Opta-Logo-Final-Cyan

 

  • snailseyes

    Brilliant article. GIS (Geographic Information System) for football matches!

  • James Wilson

    Interesting article and I enjoy the new visual presentation you are trying out.

    As a biased LIverpool fan, shouldn’t the injury record of Dortmund in that season be taken into account (although it does seem that Tuchel has implemented new dietary and training programmes that have alleviated this situation-still if coaches knew how to prevent injuries then it wouldn’t happen at all would it)? Wouldn’t one of the seasons Dortmund finished second with most of their talent available be a better comparison? Of course coaching decisions impact chances, particularly decisions to shoot from distance. However, the quality of attacking players available impact factors such as decision making, movement and pass accuracy in the final third, meaning that players are more likely to shoot from distance (for example the increased volume of shots from distance Coutinho has taken since Suarez’s departure)? Perhaps we should give Tuchel and Klopp at Liverpool more time before we decide which coach is better in the long run?

  • Ron IsNotMyRealName

    I think if it proves out that Klopp has an advantage of Tuchel, it will be in psychology. Klopplogic is basically we’re going to be everywhere, we’re the alpha dogs and you’re not going to like the view. Of course there’s strategy and tactics and all of that, but philosophically, that’s what it is. He’s everywhere on the touch line, they’re everywhere on the pitch, and it all just overwhelms and is a force of nature.

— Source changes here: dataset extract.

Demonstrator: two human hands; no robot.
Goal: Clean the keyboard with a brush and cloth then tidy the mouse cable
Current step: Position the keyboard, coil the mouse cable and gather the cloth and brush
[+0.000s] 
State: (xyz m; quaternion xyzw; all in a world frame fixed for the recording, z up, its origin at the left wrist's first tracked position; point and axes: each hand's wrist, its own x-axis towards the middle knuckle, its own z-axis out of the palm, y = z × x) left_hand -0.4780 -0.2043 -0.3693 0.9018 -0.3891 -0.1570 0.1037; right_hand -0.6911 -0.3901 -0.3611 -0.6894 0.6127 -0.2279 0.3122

    Tuchel seems much more likely to play more statistically optimally, but ultimately less successfully — a bit like Rafa Benitez’s Liverpool, perhaps. It’s hard to pinpoint anything they really did wrong, but they just didn’t do enough right.

    Judging Klopp on his last year at Dortmund doesn’t seem to really be doing the comparison justice. Perhaps going back to 11-12 and 12-13 isn’t possible with the data.